Cosigné par un historien spécialiste de l'" Algérie française ", Benjamin Stora, et un journaliste, François Malye, le document porte sur l'attitude de François Mitterrand ministre au cours d'une période bien définie de la IVe République : entre le 1er novembre 1954, jour du déclenchement de l'insurrection algérienne, et le 21 mai 1957, qui voit la chute du gouvernement de Guy Mollet où François Mitterrand détenait le portefeuille de la justice.
Entre ces deux dates, une époque sombre durant laquelle la France, incapable de prendre la mesure de l'émancipation du tiers-monde, tente par le glaive de conserver les départements français d'Algérie. Et le parcours d'un homme politique jeune et habile qui n'hésitera pas à sacrifier, sans états d'âme apparents, la vie d'autrui sur l'autel de son ambition.
François Mitterrand n'a jamais été un ultra de l'Algérie française. S'il n'apprécie guère les Algériens, les jugeant - sans les connaître - rétifs au dialogue et " difficiles " (selon le mot de son ami Roland Dumas), il se méfie des colons assis sur des privilèges et des domaines agricoles immenses. En 1954, la sympathie du jeune ministre de l'intérieur (il a 37 ans) de Pierre Mendès France va au petit peuple des pieds-noirs et à leur cause que sait si bien plaider Georges Dayan, un juif algérien, camarade d'adolescence et de captivité de François Mitterrand. D'où la préférence de celui-ci pour " l'intégration ", une solution qui entend marier la promotion sociale des musulmans et le maintien de l'Algérie dans le giron français.

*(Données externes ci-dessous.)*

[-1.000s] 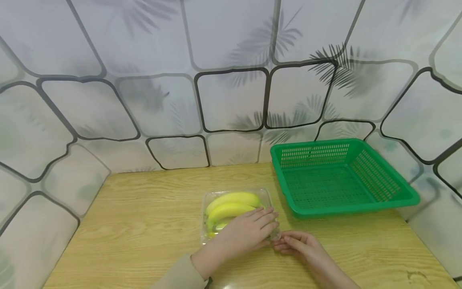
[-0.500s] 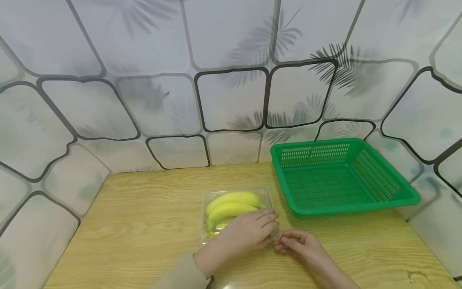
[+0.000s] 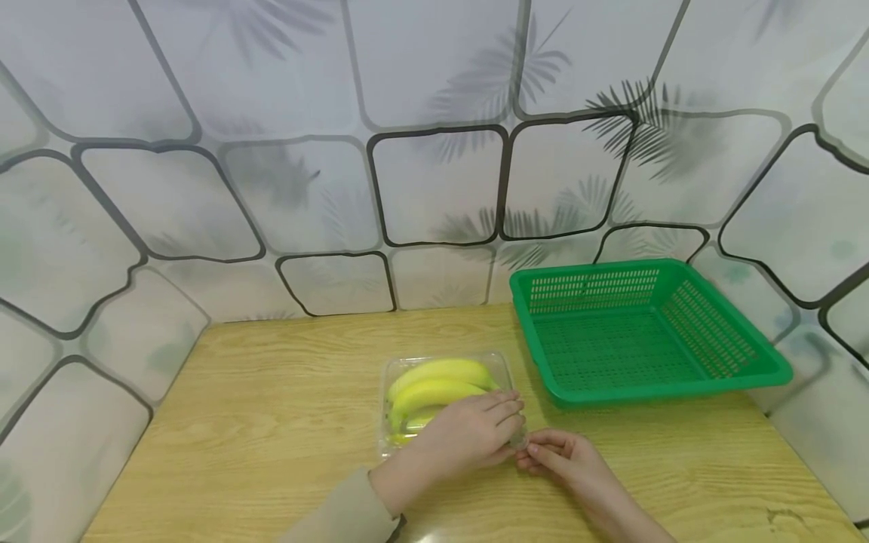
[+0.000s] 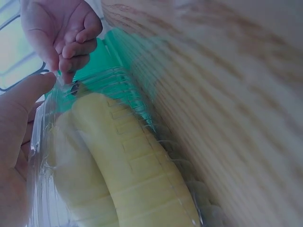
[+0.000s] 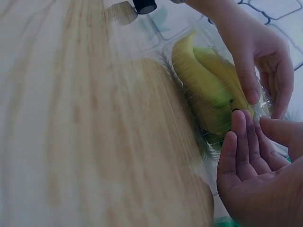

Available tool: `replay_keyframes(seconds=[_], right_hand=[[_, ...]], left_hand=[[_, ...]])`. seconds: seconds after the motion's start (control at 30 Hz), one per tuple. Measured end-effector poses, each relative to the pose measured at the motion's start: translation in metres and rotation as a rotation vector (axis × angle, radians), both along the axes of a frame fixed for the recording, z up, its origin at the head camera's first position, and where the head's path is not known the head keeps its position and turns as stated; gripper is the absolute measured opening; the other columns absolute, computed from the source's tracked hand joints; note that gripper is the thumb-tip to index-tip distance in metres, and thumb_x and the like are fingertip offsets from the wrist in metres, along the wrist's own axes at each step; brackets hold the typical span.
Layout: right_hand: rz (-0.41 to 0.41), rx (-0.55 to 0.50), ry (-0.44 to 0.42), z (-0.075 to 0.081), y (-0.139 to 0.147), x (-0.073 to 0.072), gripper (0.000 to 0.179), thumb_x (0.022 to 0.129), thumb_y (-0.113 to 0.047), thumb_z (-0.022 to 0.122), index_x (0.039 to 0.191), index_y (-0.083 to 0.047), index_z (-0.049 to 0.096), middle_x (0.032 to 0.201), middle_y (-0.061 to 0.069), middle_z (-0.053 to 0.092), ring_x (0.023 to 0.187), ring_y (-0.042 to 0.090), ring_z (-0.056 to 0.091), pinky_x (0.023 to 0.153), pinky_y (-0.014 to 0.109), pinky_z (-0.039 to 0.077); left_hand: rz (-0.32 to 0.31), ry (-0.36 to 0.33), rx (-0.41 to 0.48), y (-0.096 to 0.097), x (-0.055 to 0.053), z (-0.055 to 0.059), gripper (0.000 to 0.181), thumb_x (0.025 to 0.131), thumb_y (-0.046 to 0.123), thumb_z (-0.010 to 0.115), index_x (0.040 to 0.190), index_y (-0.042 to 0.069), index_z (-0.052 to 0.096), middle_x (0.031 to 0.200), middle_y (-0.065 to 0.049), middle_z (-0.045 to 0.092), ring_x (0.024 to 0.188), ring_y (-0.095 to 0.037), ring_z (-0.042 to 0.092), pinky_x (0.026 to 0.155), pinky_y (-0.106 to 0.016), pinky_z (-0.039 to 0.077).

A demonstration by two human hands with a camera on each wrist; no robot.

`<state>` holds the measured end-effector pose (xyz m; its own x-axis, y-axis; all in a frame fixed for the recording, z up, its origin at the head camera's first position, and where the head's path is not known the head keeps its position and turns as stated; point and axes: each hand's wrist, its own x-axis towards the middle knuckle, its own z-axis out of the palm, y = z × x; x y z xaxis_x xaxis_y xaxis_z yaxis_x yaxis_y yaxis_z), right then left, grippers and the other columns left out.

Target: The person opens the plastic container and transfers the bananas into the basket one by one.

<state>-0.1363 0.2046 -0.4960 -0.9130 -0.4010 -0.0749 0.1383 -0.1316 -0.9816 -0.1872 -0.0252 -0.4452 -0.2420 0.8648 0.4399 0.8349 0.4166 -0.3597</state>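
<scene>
A clear plastic clamshell box point(image 3: 505, 367) of yellow bananas point(image 3: 434, 394) sits on the wooden table. My left hand point(image 3: 468, 431) lies across its right part, fingers over the top and covering some of the fruit. In the left wrist view, the thumb point(image 4: 35, 87) runs along the box's edge. At the near right corner, my right hand point(image 3: 566, 456) pinches the plastic edge between thumb and fingertips. The right wrist view shows this hand's fingers point(image 5: 241, 142) reaching the corner beside the banana stems, palm turned up.
A green plastic basket point(image 3: 611, 397) with perforated sides stands at the back right, close beyond the box. Bare wooden table point(image 3: 271, 422) extends to the left. Patterned wall panels point(image 3: 434, 188) enclose the back and both sides.
Both hands stay at the box's right end with almost no motion. The left wrist and sleeve have shifted slightly to the right; box and basket stay in place.
</scene>
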Motion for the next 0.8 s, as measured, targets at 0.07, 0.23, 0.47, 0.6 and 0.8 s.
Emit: replay_keyframes(seconds=[0.07, 0.23, 0.47, 0.6, 0.8], right_hand=[[-0.004, 0.006, -0.002, -0.0012, -0.0002, -0.0006, 0.019, 0.108, -0.003, 0.056, 0.120, 0.004, 0.070, 0.101, -0.010, 0.082, 0.094, 0.004, 0.077, 0.088, 0.020, 0.065], [-0.007, 0.014, -0.004, -0.0028, 0.0000, -0.0015, 0.018, 0.108, -0.003, 0.056, 0.119, 0.001, 0.070, 0.100, -0.011, 0.082, 0.094, 0.003, 0.077, 0.088, 0.020, 0.065], [0.002, -0.008, -0.012, -0.0039, 0.0004, -0.0022, 0.017, 0.109, -0.003, 0.056, 0.116, -0.005, 0.072, 0.100, -0.010, 0.081, 0.095, 0.003, 0.077, 0.089, 0.020, 0.065], [0.013, -0.011, -0.021, -0.0043, 0.0015, -0.0025, 0.018, 0.109, -0.004, 0.055, 0.116, -0.005, 0.072, 0.100, -0.010, 0.081, 0.095, 0.004, 0.077, 0.089, 0.020, 0.065], [0.000, 0.014, -0.063, -0.0021, 0.0020, -0.0017, 0.018, 0.109, -0.007, 0.056, 0.116, -0.008, 0.073, 0.100, -0.011, 0.081, 0.095, 0.003, 0.077, 0.089, 0.020, 0.065]], left_hand=[[-0.002, 0.002, -0.001, 0.0001, -0.0002, 0.0001, 0.029, 0.095, 0.042, 0.078, 0.116, 0.021, 0.079, 0.127, 0.005, 0.078, 0.129, -0.011, 0.070, 0.118, -0.022, 0.050], [0.001, 0.002, -0.008, -0.0001, 0.0003, 0.0015, 0.032, 0.095, 0.042, 0.078, 0.118, 0.021, 0.079, 0.129, 0.004, 0.078, 0.129, -0.011, 0.070, 0.117, -0.021, 0.050], [-0.001, -0.002, -0.005, 0.0003, 0.0004, 0.0022, 0.032, 0.094, 0.040, 0.078, 0.119, 0.019, 0.079, 0.129, 0.003, 0.078, 0.130, -0.012, 0.070, 0.116, -0.021, 0.051], [-0.001, 0.006, 0.013, 0.0011, 0.0002, 0.0014, 0.031, 0.092, 0.039, 0.079, 0.117, 0.020, 0.080, 0.127, 0.003, 0.079, 0.128, -0.011, 0.071, 0.115, -0.020, 0.052], [0.009, 0.019, 0.031, 0.0035, 0.0003, 0.0002, 0.030, 0.091, 0.043, 0.081, 0.112, 0.021, 0.081, 0.122, 0.005, 0.080, 0.124, -0.010, 0.072, 0.112, -0.018, 0.053]])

Le concept est ambigu. La politique du ministre également. Mitterrand n'hésite pas à tenir un discours martial et à expédier en Algérie des dizaines de milliers de CRS et de gardes mobiles pour rétablir l'ordre. Mais, dans le même temps, afin de lutter contre la multiplication des tortures dans les commissariats, il s'efforce, au grand dam des ultras (mais sans grand succès), de muter en métropole les fonctionnaires les plus compromis, " tout en envoyant des policiers métropolitains remettre des pratiques républicaines au goût du jour - en - Algérie ", écrivent les auteurs.
La chute du cabinet Mendès France, en février 1955, l'éloigne un moment du pouvoir. Puis il revient au gouvernement, le 1er février 1956. A un ministre de l'intérieur florentin succède un garde des sceaux autoritaire et répressif. C'est le onzième portefeuille de François Mitterrand. Dès le premier conseil des ministres du gouvernement Guy Mollet, à la mi-février, le garde des sceaux fait partie de ceux qui donnent leur accord pour que soient appliquées " des " condamnations à mort prononcées par les tribunaux. Pierre Mendès France, Gaston Defferre, Alain Savary se sont prononcés contre.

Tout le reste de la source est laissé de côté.